Scottish X-Prize - Any Reason This Wouldn't Work Other Than That Our Luddite Busybodies Won't Try it?

  Last night Channel 4 did an item on how the Isle of Man (pop 80,000) is a home to the growing private sector space industry. Naturally they veered between condescension about how such a small place (autonomous part of Britain but with its own tax laws) could have such pretensions and astonishment that it was achieving them. This says why. Basically they already had an aerospace infrastructure very large compared to national size, together with an internationally appealing low tax rate and were able to form a cluster of companies able to lobby the government to keep out of the way. The pre-existence of a cluster (like Silicon Valley) and a fertile atmosphere was enough:
"The Isle of Man is host to one of the most agile and dynamic clusters of aerospace and engineering companies in and around the UK region. Established in 2006, the Cluster is a joint initiative by the Isle of Man Department of Economic Development and the island's Chamber of Commerce. Working in collaboration with the North West Aerospace Alliance, it is directly linked to one of Europe's largest and most proactive Aerospace Clusters.
"The Isle of Man Aerospace Cluster will sustain an international market leading position within high technology and aerospace industries."
  Of course the British Space Minister used to proudly boast that our space industry is growing at 10% annually. That would be great if the potential was not so very much more.
   On a different subject the economically illiterate nanny statists of  the SNP have decided on the single most stupid, unfair, destructive and ineffective ways to stop Scots drinking imaginable. They intend to legally enforce a minimum sale price for alcohol, which incidentally will very probabnly be found to be illegal under EU competition rules. Unusual to find the EU more committed to free markets and individual freedom than a member government but that is the SNP for you.

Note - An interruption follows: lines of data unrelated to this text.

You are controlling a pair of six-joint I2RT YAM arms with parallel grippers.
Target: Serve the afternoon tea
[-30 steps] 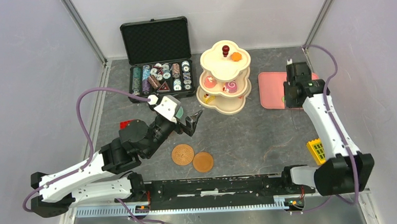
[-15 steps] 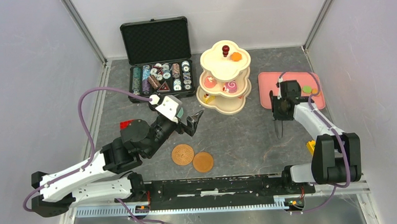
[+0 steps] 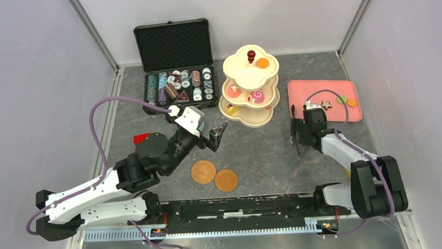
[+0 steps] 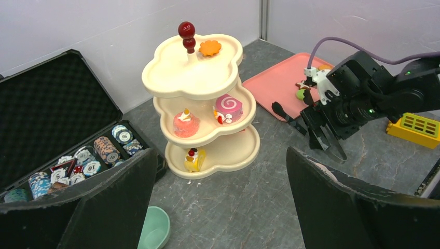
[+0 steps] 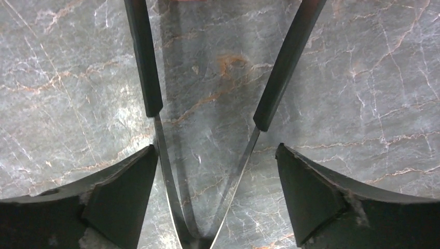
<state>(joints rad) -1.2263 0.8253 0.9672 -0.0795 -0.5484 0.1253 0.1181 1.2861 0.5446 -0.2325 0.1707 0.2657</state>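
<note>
The right gripper (image 5: 217,148) hovered over bare grey table (image 3: 266,150) between the three-tier stand (image 3: 238,66) and the pink tray (image 3: 320,91), its tongs (image 5: 147,67) splayed wide, tips pinching nothing. On the tray sat a star cookie (image 3: 326,103), a green pastry (image 3: 341,99) and an orange one (image 3: 352,102) (all tiny). They looked light, hard and probably slick, so a gentle pinch square across the star's middle, not on a point, seemed safest, or it could squirt out

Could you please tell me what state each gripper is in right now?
Left gripper: open, holding nothing.
Right gripper: open; spread tongs sit between its fingers, grip unclear.
</note>
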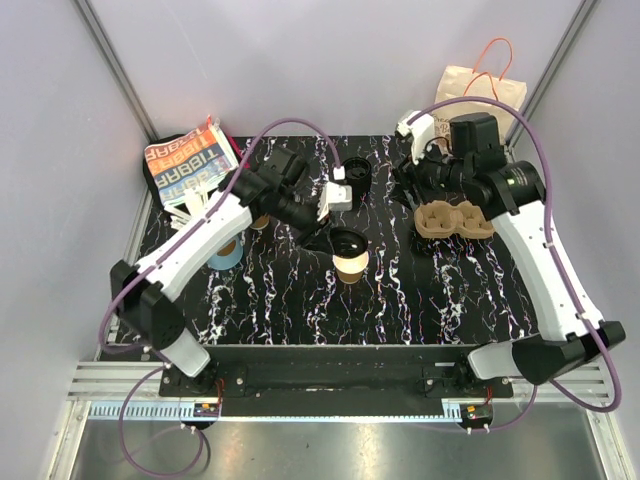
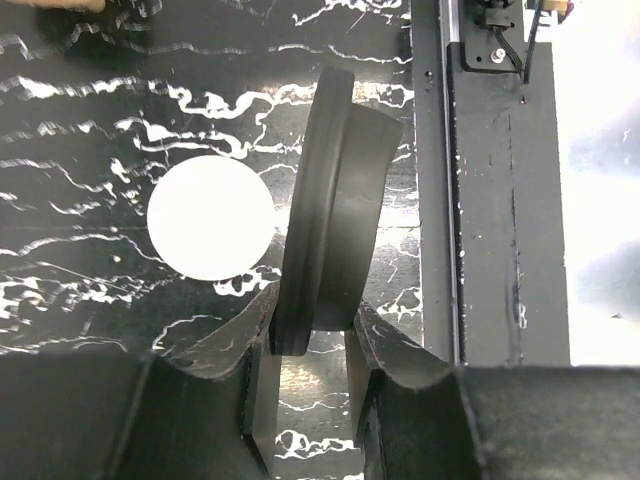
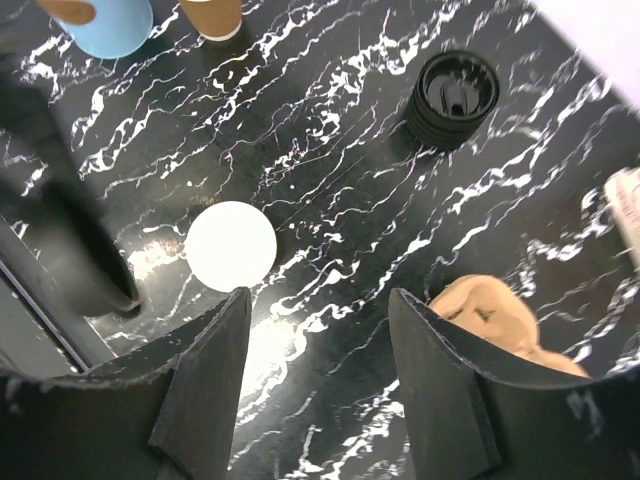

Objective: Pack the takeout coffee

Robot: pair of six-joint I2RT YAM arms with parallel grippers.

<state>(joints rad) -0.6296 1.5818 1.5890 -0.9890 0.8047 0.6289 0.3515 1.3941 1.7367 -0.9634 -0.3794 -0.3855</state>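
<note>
The takeout coffee's brown paper cup (image 1: pixel 350 268) stands mid-table with its top open; from above it shows as a white disc (image 2: pixel 210 217) (image 3: pixel 230 246). Its round black lid (image 1: pixel 343 241) (image 2: pixel 330 210) is tilted on edge just above and beside the cup rim. My left gripper (image 1: pixel 333 236) (image 2: pixel 312 335) is shut on the lid's rim. My right gripper (image 1: pixel 414 182) (image 3: pixel 320 300) hovers open over bare table with nothing between its fingers. The brown cup tray (image 1: pixel 455 218) (image 3: pixel 505 320) lies just right of it.
A stack of black lids (image 1: pixel 355 172) (image 3: pixel 455 97) sits at the back centre. A blue cup (image 1: pixel 225 250) (image 3: pixel 105 22) and lidless brown cups (image 1: pixel 260 222) (image 3: pixel 212 15) stand left. A printed packet (image 1: pixel 190 160) lies back left, a paper bag (image 1: pixel 480 85) back right.
</note>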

  The effect of this will be to increase prices for the poor and young alone. None of the politicians, nosey parkers or medical mafia will see a penny on their expensive tipples but they will screw the poor "to protect" them.If they actually wanted to cut alcoholism let alone help anybody they would be in favour of job creation, a growing economy and providing some hope for the future - that is the best solution to despair.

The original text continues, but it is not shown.